• _REQUIRED ACTION_
What you return should match the entries below exactly, only without the images.

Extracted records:
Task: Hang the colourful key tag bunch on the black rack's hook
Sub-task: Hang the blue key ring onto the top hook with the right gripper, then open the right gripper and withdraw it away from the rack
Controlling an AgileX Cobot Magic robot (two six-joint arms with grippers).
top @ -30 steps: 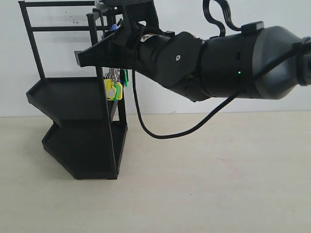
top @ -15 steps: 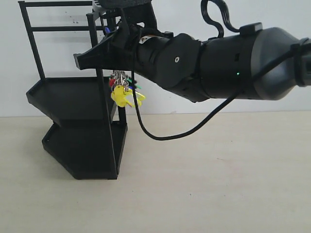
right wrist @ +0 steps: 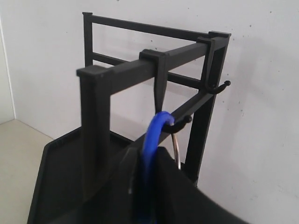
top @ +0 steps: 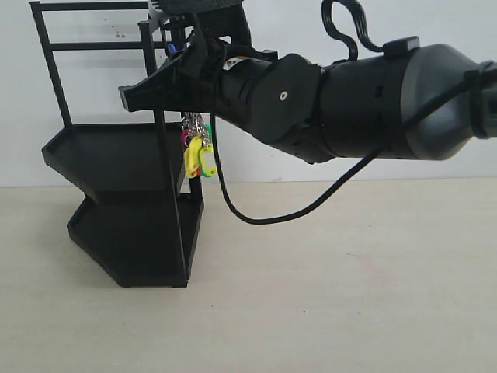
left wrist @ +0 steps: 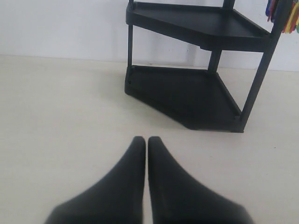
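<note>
The black rack (top: 128, 194) stands at the left, and it also fills the right wrist view (right wrist: 96, 140). My right gripper (top: 136, 93) reaches across to the rack's top rail and is shut on the blue loop (right wrist: 150, 144) of the colourful key tag bunch (top: 198, 155). The yellow, green and red tags hang below the fingers. The top of the loop lies against the bend of the thin hook (right wrist: 186, 120) under the top rail. A silver ring (right wrist: 178, 149) shows beside it. My left gripper (left wrist: 146, 140) hovers low over the table, shut and empty.
A second hook (right wrist: 220, 86) sticks out at the rack's far corner post. The left wrist view shows the rack's two trays (left wrist: 196, 28) and the tags (left wrist: 281, 13) at its edge. A black cable (top: 264, 214) droops under the right arm. A white wall stands behind the beige table (top: 326, 295).
The key tags swung out and splayed half a second ago; now they hang narrow and straight again. The right arm edged slightly towards the rack a second ago and has since held still.
</note>
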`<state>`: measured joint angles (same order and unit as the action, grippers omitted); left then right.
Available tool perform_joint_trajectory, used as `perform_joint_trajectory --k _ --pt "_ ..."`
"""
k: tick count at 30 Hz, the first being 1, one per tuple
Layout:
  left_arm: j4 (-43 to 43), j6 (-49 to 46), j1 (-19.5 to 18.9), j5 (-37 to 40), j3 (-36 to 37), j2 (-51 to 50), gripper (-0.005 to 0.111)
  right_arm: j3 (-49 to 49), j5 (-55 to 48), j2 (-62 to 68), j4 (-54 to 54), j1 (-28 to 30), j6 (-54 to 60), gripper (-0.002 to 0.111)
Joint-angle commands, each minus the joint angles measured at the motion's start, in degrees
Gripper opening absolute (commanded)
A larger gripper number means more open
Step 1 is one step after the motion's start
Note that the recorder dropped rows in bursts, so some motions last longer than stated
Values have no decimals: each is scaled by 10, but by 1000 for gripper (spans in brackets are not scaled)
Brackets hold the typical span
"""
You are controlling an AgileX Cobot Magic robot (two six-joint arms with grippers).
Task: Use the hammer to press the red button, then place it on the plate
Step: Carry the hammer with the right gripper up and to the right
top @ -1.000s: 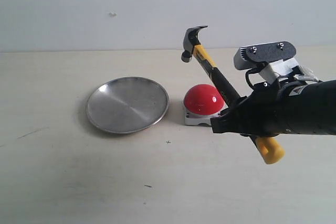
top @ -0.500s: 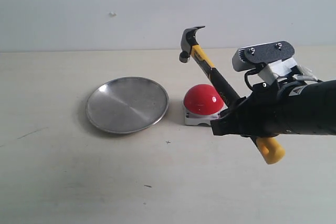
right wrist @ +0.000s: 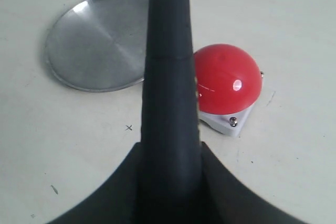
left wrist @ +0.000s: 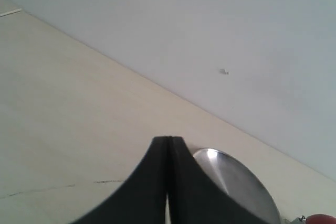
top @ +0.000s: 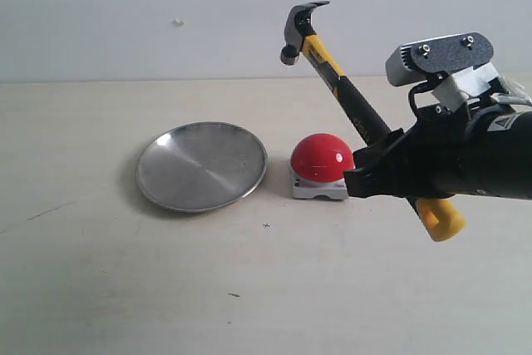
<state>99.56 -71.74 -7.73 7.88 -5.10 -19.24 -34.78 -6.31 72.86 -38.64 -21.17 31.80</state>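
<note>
A pale beige tabletop (top: 125, 288) is backed by a light grey wall (top: 100, 6), on which a small speck (top: 178, 22) is seen.

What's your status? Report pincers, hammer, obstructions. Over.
Right pincer shut on hammer handle; head aloft, off button. Left pincer shut, empty. Nothing on plate, nothing in the way.

Counter (top: 125, 288): pale beige, matte, extending beneath and around the right tool (top: 374, 174). Wall (top: 100, 14): plain light grey, behind the tool, bearing one small speck (top: 178, 22) well apart from it. Faint dark scuff marks (top: 50, 211) on the counter. Lighting: even, diffuse.
</note>
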Motion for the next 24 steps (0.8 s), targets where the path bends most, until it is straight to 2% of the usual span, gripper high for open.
perform_joint_trajectory --k 1,5,11,17,21,24 --pt "4 -1 -2 13 5 4 0 -5 29 -17 1 3 7 0" --pt "4 -30 -2 -32 -10 10 0 11 41 -22 -5 3 -2 0" --pt "4 -28 -2 -41 -16 33 0 30 51 -46 -4 3 -4 0" --pt "4 -5 -2 -100 -24 60 0 30 40 -50 0 7 -4 0" --pt "4 -5 -2 -103 -24 67 0 30 -1 -51 2 50 -4 0" --pt "4 -6 -2 -99 -24 67 0 29 -63 -53 30 121 -5 0"
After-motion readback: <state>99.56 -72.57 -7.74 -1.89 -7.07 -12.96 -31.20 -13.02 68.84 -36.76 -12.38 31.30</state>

• _YOUR RESPONSE_
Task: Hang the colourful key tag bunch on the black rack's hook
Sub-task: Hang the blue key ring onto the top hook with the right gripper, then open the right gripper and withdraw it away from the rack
Controlling an AgileX Cobot Magic robot (two six-joint arms with grippers).
top @ -30 steps: 
top @ -15 steps: 
right wrist @ +0 steps: 
top @ +0 steps: 
left wrist @ +0 steps: 
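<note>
The black rack (top: 128, 194) stands at the left, and it also fills the right wrist view (right wrist: 96, 140). My right gripper (top: 136, 93) reaches across to the rack's top rail and is shut on the blue loop (right wrist: 150, 144) of the colourful key tag bunch (top: 198, 155). The yellow, green and red tags hang below the fingers. The top of the loop lies against the bend of the thin hook (right wrist: 186, 120) under the top rail. A silver ring (right wrist: 178, 149) shows beside it. My left gripper (left wrist: 146, 140) hovers low over the table, shut and empty.
A second hook (right wrist: 220, 86) sticks out at the rack's far corner post. The left wrist view shows the rack's two trays (left wrist: 196, 28) and the tags (left wrist: 281, 13) at its edge. A black cable (top: 264, 214) droops under the right arm. A white wall stands behind the beige table (top: 326, 295).
The key tags swung out and splayed half a second ago; now they hang narrow and straight again. The right arm edged slightly towards the rack a second ago and has since held still.
</note>
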`<state>`: measured joint angles (same order and unit as the action, grippers omitted); left then right.
Available tool perform_joint_trajectory, used as `perform_joint_trajectory --k _ --pt "_ ..."`
"""
k: tick count at 30 Hz, the first being 1, one per tuple
Layout:
  left_arm: j4 (-43 to 43), j6 (-49 to 46), j1 (-19.5 to 18.9), j5 (-37 to 40), j3 (-36 to 37), j2 (-51 to 50), gripper (-0.005 to 0.111)
  right_arm: j3 (-49 to 49), j5 (-55 to 48), j2 (-62 to 68), j4 (-54 to 54), j1 (-28 to 30), j6 (-54 to 60), gripper (-0.002 to 0.111)
Joint-angle commands, each minus the joint angles measured at the motion's start, in degrees
Gripper opening absolute (commanded)
A larger gripper number means more open
Step 1 is one step after the motion's start
Note that the recorder dropped rows in bursts, so some motions last longer than stated
Values have no decimals: each is scaled by 10, but by 1000 for gripper (spans in brackets are not scaled)
Brackets hold the typical span
"""
You are controlling an AgileX Cobot Magic robot (two six-joint arms with grippers).
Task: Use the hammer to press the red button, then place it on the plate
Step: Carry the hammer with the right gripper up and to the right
top @ -1.000s: 
top @ -0.500s: 
right wrist @ +0.000s: 
left wrist @ +0.000s: 
top @ +0.000s: 
<state>99.56 -71.74 -7.73 7.88 -5.10 -19.24 -34.78 -6.31 72.86 -38.64 -21.17 31.80</state>
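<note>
A pale beige tabletop (top: 125, 288) is backed by a light grey wall (top: 100, 6), on which a small speck (top: 178, 22) is seen.

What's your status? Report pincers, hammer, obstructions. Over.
Right pincer shut on hammer handle; head aloft, off button. Left pincer shut, empty. Nothing on plate, nothing in the way.

Counter (top: 125, 288): pale beige, matte, extending beneath and around the right tool (top: 374, 174). Wall (top: 100, 14): plain light grey, behind the tool, bearing one small speck (top: 178, 22) well apart from it. Faint dark scuff marks (top: 50, 211) on the counter. Lighting: even, diffuse.
</note>
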Motion for the next 24 steps (0.8 s), targets where the path bends most, until it is straight to 2% of the usual span, gripper high for open.
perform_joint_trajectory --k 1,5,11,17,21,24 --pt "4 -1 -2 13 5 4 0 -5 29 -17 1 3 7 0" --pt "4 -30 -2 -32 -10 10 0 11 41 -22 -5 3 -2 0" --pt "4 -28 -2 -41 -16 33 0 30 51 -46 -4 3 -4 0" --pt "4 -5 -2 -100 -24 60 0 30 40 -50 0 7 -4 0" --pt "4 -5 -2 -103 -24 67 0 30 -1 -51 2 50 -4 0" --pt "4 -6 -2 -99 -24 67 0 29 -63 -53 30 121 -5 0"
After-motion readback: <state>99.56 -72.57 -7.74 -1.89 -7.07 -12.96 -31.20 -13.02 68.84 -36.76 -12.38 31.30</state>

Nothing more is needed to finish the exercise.